Fourthly, the lower activity levels at two sites would not equip staff with sufficient expertise to deal with the range of potential birth complications as effectively. Only with higher activity levels at a single site could that be achieved. That might affect safety and would be a concern in securing continued accreditation from royal colleges and other national bodies. Fifthly, the consequences of having two smaller sites rather than one large one would also impact on recruitment and retention of staff. To develop their professional skills, many staff would be seeking experience in a unit with a greater volume of activity and offering a wider range of experience than could be offered in the two smaller units. For those reasons, the single-site option is preferred by the health board.

I should make it clear that the review of maternity services in Lanarkshire goes much wider than just in-patient care. The board wished to respond to the expressed wishes of mothers for increased community-based antenatal and post-natal care, which we think is extremely important. The board considering whether the 24 antenatal and post-natal clinics sited around Lanarkshire, including six in Monklands, should be increased in number, whether the range of services available at each clinic should be increased, and whether the opening times of clinics should be revised or extended.

In addition, the board intended to build on the concept of day assessment centre services already provided in Bellshill and Law hospitals. It will provide four such centres, including a new centre in Monklands hospital. These centres will be staffed by midwives and will provide a wide range of services locally to avoid the need for women to travel to the in-patient unit if at all possible. The centres will be linked to the hospital day-bed facilities for conditions which do not need the full support of the in-patient unit.

Finally, the board also intends to develop the concept of integrated care. With a unified clinical and organisational structure, each woman will have a named midwife and consultant with a midwifery team to ensure continuity of care from the first contact until after the birth. Importantly, the service will be both personal and local.

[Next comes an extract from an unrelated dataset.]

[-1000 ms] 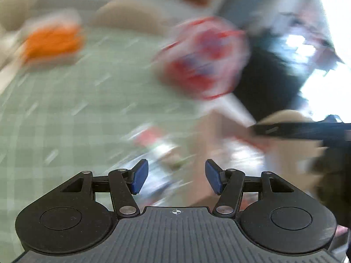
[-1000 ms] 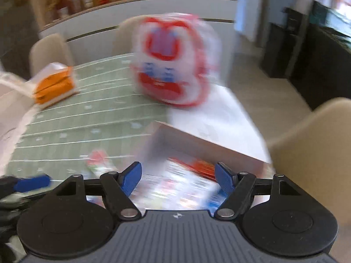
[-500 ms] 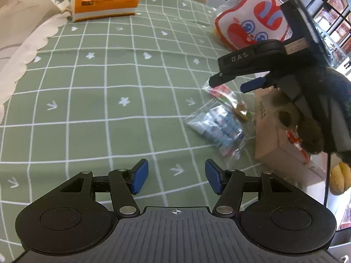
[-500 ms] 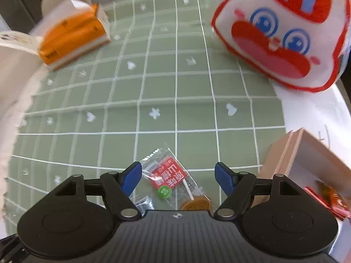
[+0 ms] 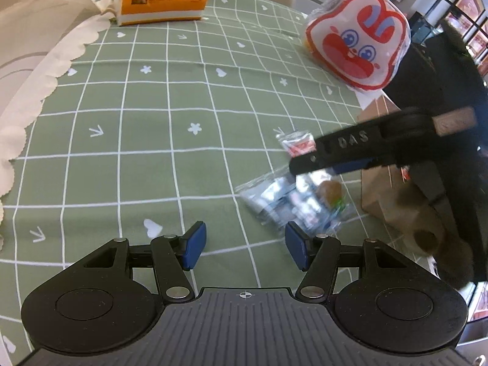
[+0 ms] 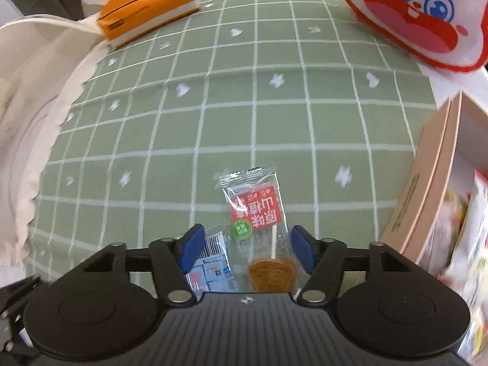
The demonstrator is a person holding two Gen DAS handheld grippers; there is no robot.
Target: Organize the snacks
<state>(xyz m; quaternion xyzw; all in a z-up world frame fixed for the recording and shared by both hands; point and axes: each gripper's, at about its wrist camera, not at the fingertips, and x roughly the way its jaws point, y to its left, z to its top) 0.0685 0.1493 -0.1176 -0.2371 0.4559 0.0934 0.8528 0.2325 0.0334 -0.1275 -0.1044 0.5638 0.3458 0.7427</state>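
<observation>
- Lying at about ten o'clock in the right wrist view, a white scalloped cloth point(image 6: 45, 97) covers the left edge of the green checked tablecloth point(image 6: 213, 116).
- An orange tissue box point(image 6: 146, 6) sits at eleven o'clock, touching that cloth.
- The left gripper point(image 5: 244, 245) hangs over bare tablecloth with its jaws released and nothing between the blue pads.
- A blue-printed snack packet point(image 5: 280, 201) lies at one o'clock from the left gripper, just beside it.
- The right gripper point(image 6: 245, 251) points steeply down over the lollipop packet point(image 6: 259, 213); its jaws are closing with the packet between them, pads not yet pressing on it.
- The lollipop packet partly overlaps the blue-printed one, both flat on the tablecloth.
- A red-and-white cartoon-face bag point(image 6: 421, 15) stands at one o'clock.
- An open cardboard box point(image 6: 427, 183) with snacks inside sits at three o'clock, near the lollipop packet.
</observation>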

I have been impressed by the extent to which local consultations have formed the bedrock of the service review and development of proposals. It is right to acknowledge the efforts of the board to consult as widely as possible and the response from so many interested parties. That has been of assistance. Consultations on the board's proposals are and will be actively pursued, with over 20 public meetings and meetings with professional and other bodies arranged in Lanarkshire. Several of these are being held in Monklands, and I know that the health board will shortly wish to invite the hon. Member for Monklands, East in particular, along with other hon. Members from Lanarkshire, to discuss the proposals.

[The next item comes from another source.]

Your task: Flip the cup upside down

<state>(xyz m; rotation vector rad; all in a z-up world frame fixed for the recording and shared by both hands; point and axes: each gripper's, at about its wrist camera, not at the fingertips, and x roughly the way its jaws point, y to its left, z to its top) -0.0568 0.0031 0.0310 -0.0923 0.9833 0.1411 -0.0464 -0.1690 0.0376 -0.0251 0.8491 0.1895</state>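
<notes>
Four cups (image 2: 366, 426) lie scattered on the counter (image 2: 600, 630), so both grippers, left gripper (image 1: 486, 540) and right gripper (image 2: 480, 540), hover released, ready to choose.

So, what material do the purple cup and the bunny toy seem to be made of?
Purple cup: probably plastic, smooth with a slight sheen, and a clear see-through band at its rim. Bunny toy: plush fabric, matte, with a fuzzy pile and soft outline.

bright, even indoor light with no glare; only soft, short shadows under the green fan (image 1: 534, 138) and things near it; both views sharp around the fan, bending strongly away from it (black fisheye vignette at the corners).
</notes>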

I am not in a position to anticipate the final outcome of the consultation exercise, or the Secretary of State's decision in relation to the possible closure of Bellshill hospital. [Interruption.] Opposition Members have put a number of arguments and they will be considered. That is right. Before the papers come to the Secretary of State, every conceivable contingency and possibility should have been properly considered. We are interested only in the provision of better care in the future than in the past.

We are aiming for enhanced antenatal and post-natal clinics and day-care maternity facilities and we want to make certain that a new unit should have intensive care back-up and access to other specialities.

The motion having been made after Ten o'clock, and the debate having continued for half an hour, MADAM SPEAKER adjourned the House without Question put, pursuant to the Standing Order.

Adjourned at twenty-eight minutes to Eleven o 'clock.